9.積み重ね
「卯羅」
登校中、後ろから声を掛けられた。振り向くと、治くん。
「おはよう、治くん」
「今日放課後は?」
「まだ決めてない」
「じゃあ、私が決めて善い?」
「うん!」
教室まで一緒。この間の席替えで少し遠くなっちゃった。寂しい。治くんは不貞腐れてるのか、ずっと寝てる。織田作の授業の時は起きてるけど。

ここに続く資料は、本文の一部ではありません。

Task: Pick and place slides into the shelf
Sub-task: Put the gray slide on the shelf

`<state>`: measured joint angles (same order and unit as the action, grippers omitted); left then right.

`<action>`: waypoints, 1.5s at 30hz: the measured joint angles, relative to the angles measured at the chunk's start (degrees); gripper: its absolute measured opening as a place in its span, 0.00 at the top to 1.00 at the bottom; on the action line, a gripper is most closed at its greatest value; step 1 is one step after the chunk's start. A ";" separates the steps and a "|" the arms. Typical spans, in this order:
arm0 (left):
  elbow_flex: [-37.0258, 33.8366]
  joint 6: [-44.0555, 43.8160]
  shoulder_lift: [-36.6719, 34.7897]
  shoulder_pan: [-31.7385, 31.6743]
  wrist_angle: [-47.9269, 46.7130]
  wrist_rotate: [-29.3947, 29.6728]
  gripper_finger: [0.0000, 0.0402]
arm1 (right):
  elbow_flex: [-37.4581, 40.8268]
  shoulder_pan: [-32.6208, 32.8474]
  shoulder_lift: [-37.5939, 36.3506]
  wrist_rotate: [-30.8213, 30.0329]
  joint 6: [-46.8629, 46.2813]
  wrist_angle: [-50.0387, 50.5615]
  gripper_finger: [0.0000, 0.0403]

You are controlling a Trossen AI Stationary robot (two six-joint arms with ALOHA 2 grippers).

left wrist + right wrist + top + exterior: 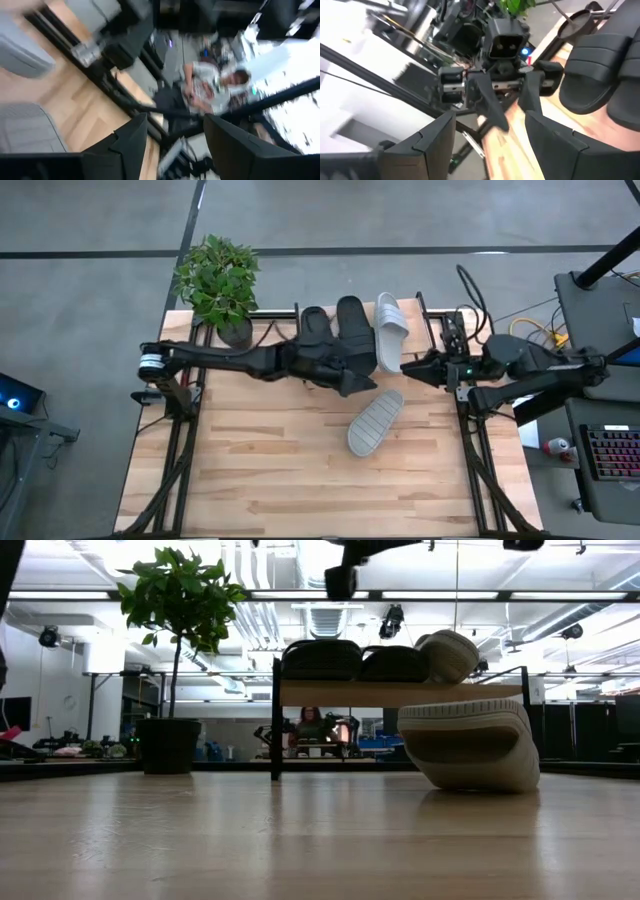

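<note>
Black slides (pixel 337 327), two, and one grey (pixel 389 330) top the shelf (pixel 400 693); one grey (pixel 376 421) lies on the table (pixel 260 470); both jaws spread.

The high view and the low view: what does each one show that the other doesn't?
Only the high view shows both arms meeting over the table, the open left pincer facing the open right pincer, neither holding anything.

Only the low view shows the room beyond, with a seated person under the shelf.

Both show the shelf carrying two black slides and one pale slide, the fourth slide sole-up on the table, and the potted plant.
</note>
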<state>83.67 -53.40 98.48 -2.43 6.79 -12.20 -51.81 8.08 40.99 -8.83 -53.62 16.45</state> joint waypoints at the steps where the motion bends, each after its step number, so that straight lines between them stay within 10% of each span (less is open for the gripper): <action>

この間、意を決して買ったインスタントカメラ。アルバムのページもたくさん増えた。
「卯羅ちゃん、今日放課後、暇?」
「今日、治くんとお出掛けなの。ごめんね」
放課後、人気のタピオカ屋さんに行こうと誘われたけども。治くんと少しでも居たいの。女の子のお友達はいつでも作れるけど、幼馴染はもう作れない。
授業中、治くんを眺める。
やっぱり寝てるなぁ……あ、隣の子と話してる。それ私の膝掛けなんですけども。ちょっと、嫉妬。此方見てよ。
あ、此方見た。
治くんの仕草に顔が熱くなる。な、に、授業中だけども!
次の休み時間。
「治くん!」
「なあに?私の方見つめて」
「投げちゅは狡い」
「好きでしょ?だって」
悪びれもせず。にこにこと。「だって卯羅、遠いんだもの」
「遠いけどさ……」
「で、放課後なのだけど。私の家、来る?」
「治くん家久しぶり!行くー」
「じゃあ紅葉さんに私から連絡しておくよ」
治くんのお家に行く時は、いつも治くんがママに連絡してくれる。私も一応連絡するけど。
「ママ、善いよって」
「ね。こんな男を信用してくれる紅葉さんは優しいね」
「治くん優しいもの」
開けたフィルムの箱は、私たちの思い出の数、なのかな。これからもまだまだ積み重ねなきゃ。
幼稚園からの、ずっと大好きな幼馴染。